A origem da carreta era Pirassununga, em São Paulo e a carga foi apreendida no posto fiscal Jarbas Passarinho, no município de Palestina do Pará, divisa com o estado do Tocantins. O motorista não soube fornecer maiores detalhes sobre a encomenda. Certamente para não complicar ainda mais quem o contratou.
Segundo os fiscais, a Sefa recebeu informações de que a cachaça havia entrado no Pará e esperou a carreta chegar à barreira para apreendê-la. O valor da mercadoria é de R$176.166,00.

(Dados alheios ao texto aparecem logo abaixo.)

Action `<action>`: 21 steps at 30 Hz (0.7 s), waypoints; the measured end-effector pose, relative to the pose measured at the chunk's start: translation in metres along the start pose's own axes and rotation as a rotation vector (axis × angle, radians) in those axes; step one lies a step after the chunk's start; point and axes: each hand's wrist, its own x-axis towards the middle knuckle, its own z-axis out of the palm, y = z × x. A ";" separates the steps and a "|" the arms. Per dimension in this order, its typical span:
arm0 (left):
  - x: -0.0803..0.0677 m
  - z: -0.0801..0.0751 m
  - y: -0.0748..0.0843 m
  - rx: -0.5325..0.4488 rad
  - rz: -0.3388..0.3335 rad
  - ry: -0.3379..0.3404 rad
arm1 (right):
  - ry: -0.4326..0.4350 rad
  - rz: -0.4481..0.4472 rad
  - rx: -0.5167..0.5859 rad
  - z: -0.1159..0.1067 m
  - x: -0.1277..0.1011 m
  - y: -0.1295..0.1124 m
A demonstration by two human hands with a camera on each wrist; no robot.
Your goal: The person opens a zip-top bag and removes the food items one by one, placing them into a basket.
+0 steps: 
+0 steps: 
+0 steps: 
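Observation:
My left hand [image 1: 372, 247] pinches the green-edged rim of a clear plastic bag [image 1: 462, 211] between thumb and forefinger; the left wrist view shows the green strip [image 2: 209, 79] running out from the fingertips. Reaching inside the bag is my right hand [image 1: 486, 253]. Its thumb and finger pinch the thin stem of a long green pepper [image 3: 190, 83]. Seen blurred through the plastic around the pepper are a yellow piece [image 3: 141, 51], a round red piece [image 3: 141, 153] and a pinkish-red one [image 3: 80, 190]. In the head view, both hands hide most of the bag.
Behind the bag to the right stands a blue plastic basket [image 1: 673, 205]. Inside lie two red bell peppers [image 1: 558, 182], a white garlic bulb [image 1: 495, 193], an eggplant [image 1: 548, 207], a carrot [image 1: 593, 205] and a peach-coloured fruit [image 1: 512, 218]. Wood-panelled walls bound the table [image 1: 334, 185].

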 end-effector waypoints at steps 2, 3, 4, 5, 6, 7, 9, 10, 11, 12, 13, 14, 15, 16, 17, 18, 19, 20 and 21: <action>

A Sefa lavrou um Termo de Apreensão e Depósito (TAD) no valor de R$ 111.997,00, que inclui o ICMS não recolhido e multa. A cachaça vai ficar apreendida até que o dono apareça e pague o imposto para retirá-la.
A pergunta que ficou no ar: será que há tantos “papudinhos” em Igarapé-Miri para ingerir esses 33 mil litros de cachaça? Como lá é a “terra do açaí”, a turma parece ter preferência pela “água que passarinho não bebe”. Ou tem algo errado com o destino da carga.